Арестованная вышла из дома, чтобы сесть в экипаж; в саду ее встретили Евдоксия и Мандана, скромно державшиеся в стороне. Дамаскинка поцеловала их обеих на прощание и пожала руки горбатому садовнику и масдакиту, у которых бежали по щекам крупные слезы. Оскорбленная Катерина заступила ей дорогу, ухватилась за руку подруги, и воскликнула умоляющим тоном:
– А для меня у тебя нет никакого привета!
Паула освободилась от нее и сказала шепотом:
– Благодарю за экипаж. Ты знаешь, он везет меня в тюрьму, и я подозреваю, что обязана этим твоему предательству. Если я ошибаюсь, прошу прощения; если нет, твое наказание едва ли будет лучше моей участи. Ты еще молода, Катерина, постарайся исправиться.
Паула села вместе с Перпетуей в закрытую карету; лошади тронулись. Последним, что у нее мелькнуло перед глазами, была маленькая Мария, бросившаяся, рыдая, в объятия Иоанны.
XXXIX
Сусанна никогда не была особенно расположена к Пауле, однако несчастье дамаскинки глубоко потрясло ее и пробудило в ней искреннее сочувствие. Она вознамерилась даже посылать заключенной пищу со своего стола, желая чем-нибудь облегчить участь девушки. Набожная женщина видела в этом долг христианского милосердия. Ее дочь, по-видимому, также принимала близко к сердцу горе подруги. Вернувшись домой с сенаторшей Мартиной, Катерина казалась такой расстроенной и убитой, что в ней нельзя было узнать прежнюю беззаботную резвушку.
Снова задела ее отравленная стрела!
До сих пор она пала только в собственных глазах; теперь и другие считали Катерину низкой, достойной презрения.

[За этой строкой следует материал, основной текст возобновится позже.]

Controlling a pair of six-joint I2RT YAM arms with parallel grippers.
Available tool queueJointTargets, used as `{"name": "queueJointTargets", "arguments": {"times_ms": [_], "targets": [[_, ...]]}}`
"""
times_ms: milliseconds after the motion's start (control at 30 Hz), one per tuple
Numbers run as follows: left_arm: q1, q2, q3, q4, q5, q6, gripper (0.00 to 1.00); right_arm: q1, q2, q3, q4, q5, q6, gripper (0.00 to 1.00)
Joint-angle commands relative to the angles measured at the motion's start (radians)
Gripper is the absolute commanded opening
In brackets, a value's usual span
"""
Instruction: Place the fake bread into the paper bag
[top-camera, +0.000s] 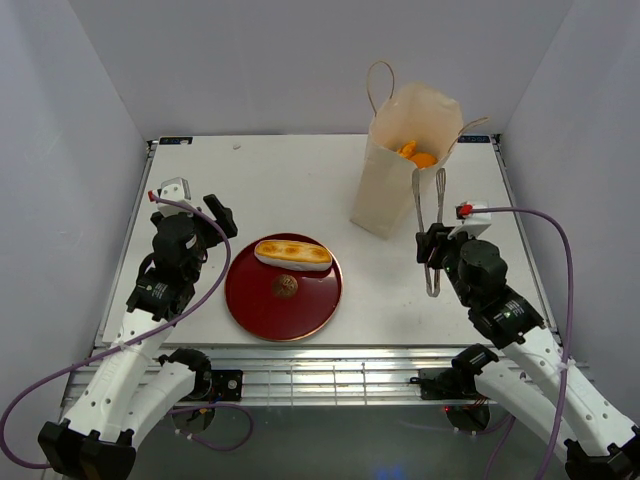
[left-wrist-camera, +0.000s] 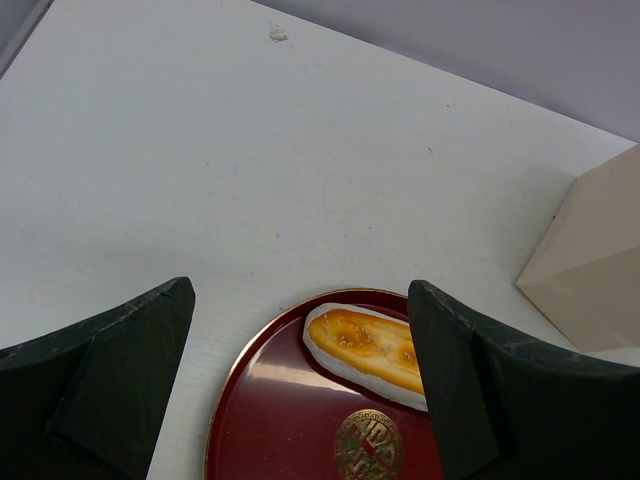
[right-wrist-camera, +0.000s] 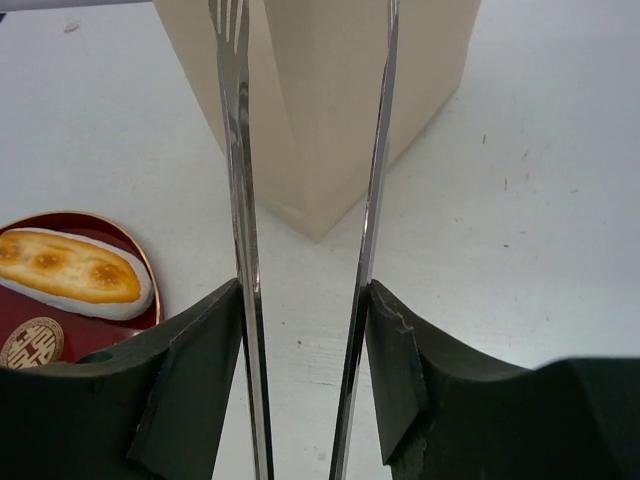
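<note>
A pale long roll (top-camera: 292, 254) with a golden top lies on the far side of a dark red plate (top-camera: 250, 300); it also shows in the left wrist view (left-wrist-camera: 365, 352) and the right wrist view (right-wrist-camera: 72, 272). The tall cream paper bag (top-camera: 395, 180) stands upright at the back right, with orange pastries (top-camera: 415, 154) inside. My right gripper (top-camera: 432, 250) is shut on the metal tongs (top-camera: 430, 215), whose tips point at the bag and hold nothing. In the right wrist view the tongs' arms (right-wrist-camera: 240, 200) sit between my fingers. My left gripper (top-camera: 185, 200) is open and empty, left of the plate.
White walls close in the table (top-camera: 290, 180) on the left, back and right. The bag's twisted handles (top-camera: 378, 80) stick up above its mouth. A small gold emblem (top-camera: 284, 287) marks the plate's middle.
</note>
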Motion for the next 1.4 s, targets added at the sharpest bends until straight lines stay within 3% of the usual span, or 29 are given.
{"name": "queueJointTargets", "arguments": {"times_ms": [0, 233, 433, 767, 1367], "targets": [[-0.005, -0.008, 0.0, -0.006, 0.013, 0.001, 0.98, -0.004, -0.008, -0.038, 0.061, 0.108, 0.078, 0.56], [-0.005, -0.008, 0.002, -0.006, 0.016, 0.001, 0.98, -0.003, 0.062, -0.116, 0.122, 0.082, 0.147, 0.56], [-0.005, -0.013, 0.002, -0.006, 0.016, 0.001, 0.98, -0.004, 0.05, -0.146, 0.276, -0.039, 0.034, 0.57], [-0.005, -0.014, 0.0, -0.005, 0.025, -0.001, 0.98, -0.006, 0.105, -0.139, 0.237, -0.079, 0.05, 0.56], [-0.005, -0.008, -0.001, -0.003, 0.036, 0.001, 0.98, -0.004, 0.211, -0.308, 0.234, -0.24, 0.161, 0.56]]}}
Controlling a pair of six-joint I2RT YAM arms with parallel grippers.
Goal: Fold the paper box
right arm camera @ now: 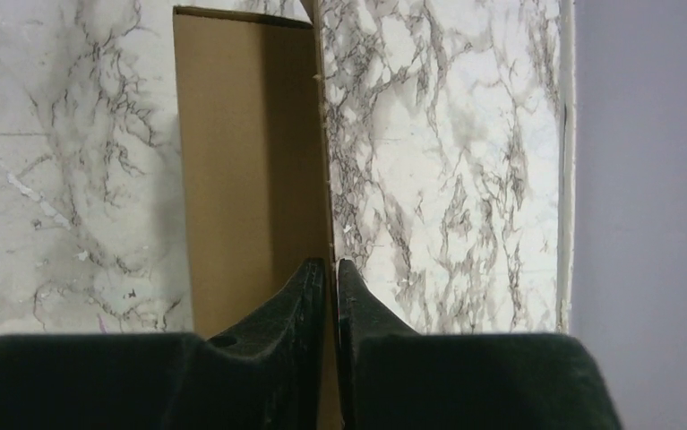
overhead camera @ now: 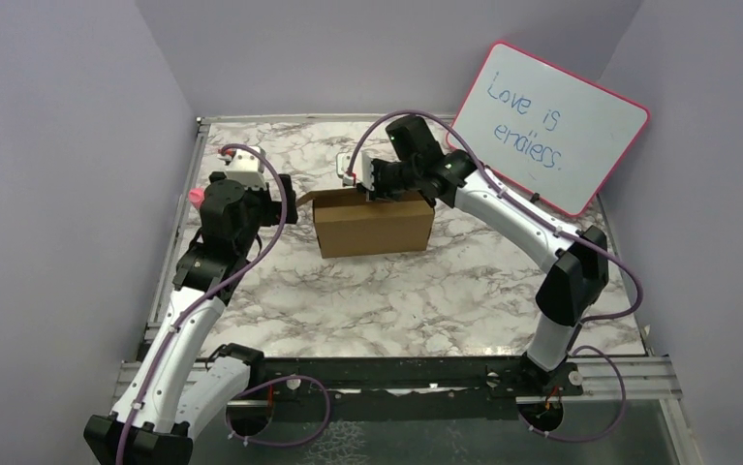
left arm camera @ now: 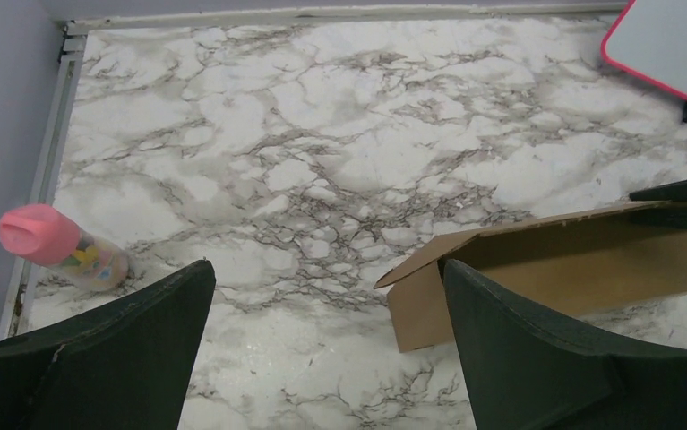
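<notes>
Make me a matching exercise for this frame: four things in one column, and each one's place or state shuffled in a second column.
Things:
1. left gripper
2. right gripper
3. whiteboard
4. pink-capped bottle

Places or states:
A. leaning at the far right corner of the table
B. pinched on a wall of the paper box
C. wide open, holding nothing
D. by the left edge rail

Pairs: 1-C, 2-B, 3-A, 4-D

Soft, even overhead light keeps the marble tabletop (overhead camera: 396, 300) bright in all views, with only a faint shadow beside the paper box (overhead camera: 374, 232). In the wrist views the black fingers of the left gripper (left arm camera: 326, 269) and right gripper (right arm camera: 331, 266) look dark and slightly blurred, the marble beyond sharp.
</notes>
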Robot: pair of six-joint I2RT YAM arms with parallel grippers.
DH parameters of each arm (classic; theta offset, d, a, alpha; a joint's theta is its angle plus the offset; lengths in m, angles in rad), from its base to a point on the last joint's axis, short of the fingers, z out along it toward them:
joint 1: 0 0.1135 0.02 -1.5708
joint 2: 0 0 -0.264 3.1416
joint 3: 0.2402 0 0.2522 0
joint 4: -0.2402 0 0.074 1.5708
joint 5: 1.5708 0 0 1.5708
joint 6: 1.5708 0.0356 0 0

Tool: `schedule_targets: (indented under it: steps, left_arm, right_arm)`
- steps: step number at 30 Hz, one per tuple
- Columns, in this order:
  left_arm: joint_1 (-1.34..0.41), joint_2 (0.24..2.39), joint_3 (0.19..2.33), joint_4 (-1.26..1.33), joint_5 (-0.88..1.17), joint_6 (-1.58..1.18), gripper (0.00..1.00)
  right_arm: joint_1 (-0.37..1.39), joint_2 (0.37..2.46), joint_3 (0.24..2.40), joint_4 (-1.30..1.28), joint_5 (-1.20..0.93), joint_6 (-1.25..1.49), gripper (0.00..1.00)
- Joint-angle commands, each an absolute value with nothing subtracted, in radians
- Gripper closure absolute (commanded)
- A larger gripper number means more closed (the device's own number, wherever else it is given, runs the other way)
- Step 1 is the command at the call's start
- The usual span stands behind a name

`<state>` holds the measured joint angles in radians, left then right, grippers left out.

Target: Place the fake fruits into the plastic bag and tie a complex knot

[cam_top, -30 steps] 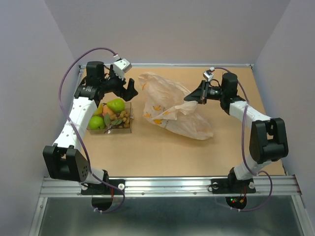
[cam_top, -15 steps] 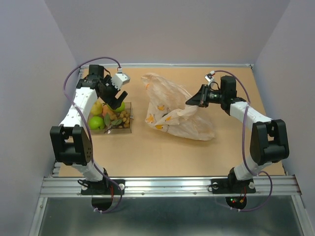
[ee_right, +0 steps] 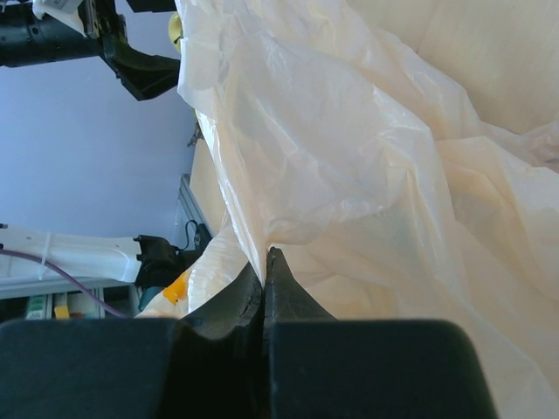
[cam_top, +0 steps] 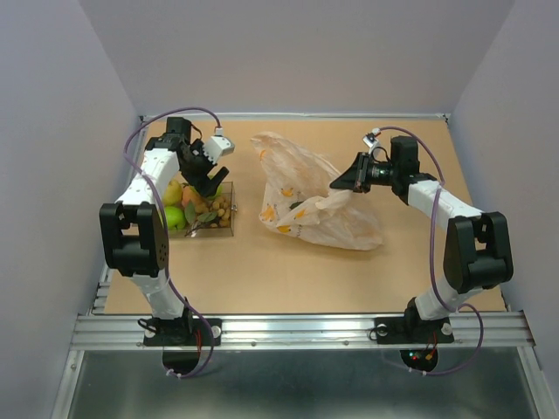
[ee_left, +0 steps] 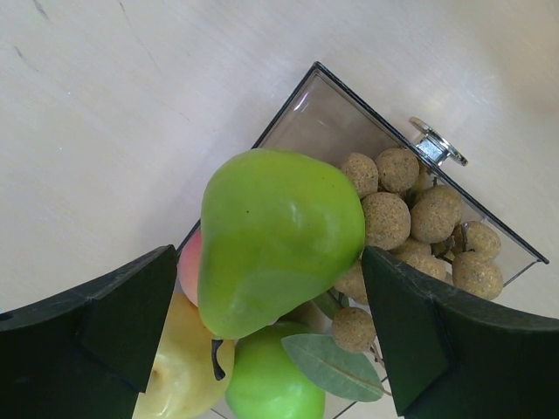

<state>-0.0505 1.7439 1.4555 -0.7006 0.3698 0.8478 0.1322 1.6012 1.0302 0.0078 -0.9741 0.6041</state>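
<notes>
Straddling the green pear [ee_left: 279,236], the left claw [ee_left: 266,255] gapes.

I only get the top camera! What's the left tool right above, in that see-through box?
Observer: A big green pear, on top of the other fruit in the clear tray; the left tool stands open on either side of it.
Operator: Are the little brown balls next to it?
Observer: Yes, the small brown balls are heaped right beside the pear, on its right in the left wrist view.
Operator: Is the right tool really holding the bag?
Observer: Yes, the right tool is shut, with a fold of the plastic bag pinched between its tips.
</notes>
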Motion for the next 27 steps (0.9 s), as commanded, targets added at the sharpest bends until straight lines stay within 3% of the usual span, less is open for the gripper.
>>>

Дамаскинка узнала истину. Предательница нашла себе, в свою очередь, предателя. Ненавистная соперница имела право презирать ее, и это еще более усиливало ненависть к ней Катерины. До сих пор веселая, живая девушка очаровывала всех миловидностью, встречая повсюду привет и ласку, а сегодня с ней обошлись пренебрежительно, и не одна Паула, а также и Мартина, которая, наверное, подметила что-нибудь, потому что выказывала теперь холодность.
Во всем этом был виноват епископ; он не сдержал своего слова хранить в тайне их разговор. Пожалуй, он выдал имя доносчицы даже арабам. Тогда Катерину потребуют в суд для свидетельских показаний, и как отнесутся к ней в таком случае и Орион, и родная мать, и добрая Иоанна, и, наконец, сенаторша?
Катерина догадывалась, что старик Руфинус погиб, спасая монахинь. Это искренне огорчало дочь Сусанны. Соседи постоянно были к ней добры, и она не желала причинить им горе. На судебном допросе показания Катерины могли погубить несчастных женщин, а между тем ей вовсе не хотелось делать зла никому, кроме той, которая завладела сердцем Ориона.